AMD Dives Deep On High Bandwidth Memory - What Will HBM Bring AMD?

Name: AMD Dives Deep On High Bandwidth Memory - What Will HBM Bring AMD?
Item: AMD Dives Deep On High Bandwidth Memory - What Will HBM Bring AMD?
Author: Ryan Smith

by Ryan Smith on May 19, 2015 8:40 AM EST

Posted in
GPUs
AMD
Radeon
HBM

163 Comments | Add A Comment

163 Comments

HBM: Wide & Slow Makes It Fast

Given the challenges faced in pushing GDDR5 and similar memory technologies even further, development of high bandwidth memory technology has in the last decade shifted back towards wider, slower interfaces. As serial interfaces reach their limits, parallel interfaces become an increasingly viable alternative. And although they bring with them their own challenges – there’s a reason serial interfaces have been dominant most recently, after all – the ramp up of challenges in further improving serial interfaces has coincided with the development of technologies that make parallel interfaces easier to implement. As a result the pendulum has swung back to parallel interfaces and HBM.

HBM in a nutshell takes the wide & slow paradigm to its fullest. Rather than building an array of high speed chips around an ASIC to deliver 7Gbps+ per pin over a 256/384/512-bit memory bus, HBM at its most basic level involves turning memory clockspeeds way down – to just 1Gbps per pin – but in exchange making the memory bus much wider. How wide? That depends on the implementation and generation of the specification, but the examples AMD has been showcasing so far have involved 4 HBM devices (stacks), each featuring a 1024-bit wide memory bus, combining for a massive 4096-bit memory bus. It may not be clocked high, but when it’s that wide, it doesn’t need to be.

Of course while extra memory bandwidth is nice, the far more interesting part is how HBM delivers this. Although the idea of a wide, slow parallel bus is easy enough to comprehend on paper, implementing it is a whole other matter. A 4096-bit memory bus involves thousands of traces, far more than GDDR5, all of which must be carefully constructed in order to make HBM work. As a result there are a couple of fundamental technologies that are seeing their big (though not necessarily initial) introduction with HBM.

The first and most fundamental matter is how do you efficiently route a 4096-bit memory bus? Even the best surface mounting BGA technologies have their limits, and as it is Hawaii was pushing things with its 512-bit GDDR5 memory bus. An even wider bus only makes that harder, inviting issues both with the routing such a wide bus on a PCB or chip substrate, and in using BGA to connect a chip to those traces.

First part of the solution to that in turn was to develop something capable of greater density routing, and that something was the silicon interposer. The interposer in its broadest terms is a partially fabbed silicon chip that instead of being developed into a full ASIC packed with logic, is only developed as far as having metal layers, in order to route signals and power among devices. The interposer in turn works because it exploits some of the core advantages of modern photolithographic processes, allowing for very fine paths to be created that would otherwise not be possible/practical on traditional PCBs and substrates.
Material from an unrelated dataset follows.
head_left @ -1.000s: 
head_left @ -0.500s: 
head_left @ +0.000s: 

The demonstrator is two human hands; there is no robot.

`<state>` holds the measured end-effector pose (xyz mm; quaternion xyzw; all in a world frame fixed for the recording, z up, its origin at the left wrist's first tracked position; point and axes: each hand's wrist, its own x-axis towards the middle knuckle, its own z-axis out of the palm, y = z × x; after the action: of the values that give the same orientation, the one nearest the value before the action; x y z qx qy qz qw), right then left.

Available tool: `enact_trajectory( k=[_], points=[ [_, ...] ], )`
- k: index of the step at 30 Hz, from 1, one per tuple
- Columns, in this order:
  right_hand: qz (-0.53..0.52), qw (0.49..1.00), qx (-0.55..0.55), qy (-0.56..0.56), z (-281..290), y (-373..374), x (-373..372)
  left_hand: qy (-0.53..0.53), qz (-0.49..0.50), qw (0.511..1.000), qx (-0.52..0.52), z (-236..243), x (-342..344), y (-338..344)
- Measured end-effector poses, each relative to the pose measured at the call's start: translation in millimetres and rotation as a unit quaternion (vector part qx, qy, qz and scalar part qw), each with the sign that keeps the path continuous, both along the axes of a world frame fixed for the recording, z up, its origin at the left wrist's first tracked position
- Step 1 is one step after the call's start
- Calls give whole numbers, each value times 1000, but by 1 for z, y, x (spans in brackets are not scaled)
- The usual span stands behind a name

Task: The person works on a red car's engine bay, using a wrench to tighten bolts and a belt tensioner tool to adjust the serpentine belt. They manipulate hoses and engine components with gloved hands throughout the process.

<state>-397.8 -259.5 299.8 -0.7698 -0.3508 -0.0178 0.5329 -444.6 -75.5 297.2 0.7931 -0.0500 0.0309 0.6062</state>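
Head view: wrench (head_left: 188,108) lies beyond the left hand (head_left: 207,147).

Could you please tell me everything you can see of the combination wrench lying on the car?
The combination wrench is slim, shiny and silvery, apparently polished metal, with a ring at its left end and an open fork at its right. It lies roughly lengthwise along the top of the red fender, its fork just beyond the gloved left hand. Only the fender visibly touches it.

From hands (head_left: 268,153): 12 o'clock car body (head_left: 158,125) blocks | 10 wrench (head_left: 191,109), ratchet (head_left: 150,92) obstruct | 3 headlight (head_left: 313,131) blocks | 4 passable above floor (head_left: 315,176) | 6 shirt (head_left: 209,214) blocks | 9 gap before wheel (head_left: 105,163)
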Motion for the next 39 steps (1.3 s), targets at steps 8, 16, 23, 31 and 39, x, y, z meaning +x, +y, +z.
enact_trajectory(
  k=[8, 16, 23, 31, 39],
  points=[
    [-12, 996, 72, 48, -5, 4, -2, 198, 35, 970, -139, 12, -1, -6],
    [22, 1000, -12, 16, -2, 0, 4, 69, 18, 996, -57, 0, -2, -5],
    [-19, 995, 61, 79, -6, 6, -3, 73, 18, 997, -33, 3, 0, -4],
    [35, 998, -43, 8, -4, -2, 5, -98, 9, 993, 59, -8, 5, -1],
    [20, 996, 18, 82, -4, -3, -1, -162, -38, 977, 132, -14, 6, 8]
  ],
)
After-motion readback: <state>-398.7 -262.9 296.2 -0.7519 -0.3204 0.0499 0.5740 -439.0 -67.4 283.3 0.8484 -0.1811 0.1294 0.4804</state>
Using a silicon interposer solves some of the fundamental problems with HBM, but it also provides some ancillary benefits as well. Along with solving the obvious routing issue, the interposer allows for DRAM to be placed very close to an ASIC, but without being placed on top of it (ala Package-on-package), which is impractical for high TDP devices like GPUs. By being able to place DRAM so close to the ASIC, it avoids the drawbacks of long memory paths, making the shorter paths both simpler to construct and require less power in the process. It also benefits integration, as similar to PoP technology, you can have more of the device’s functionality located on the same package as the ASIC, reducing the number of devices that need to be placed off-package and routed to the ASIC.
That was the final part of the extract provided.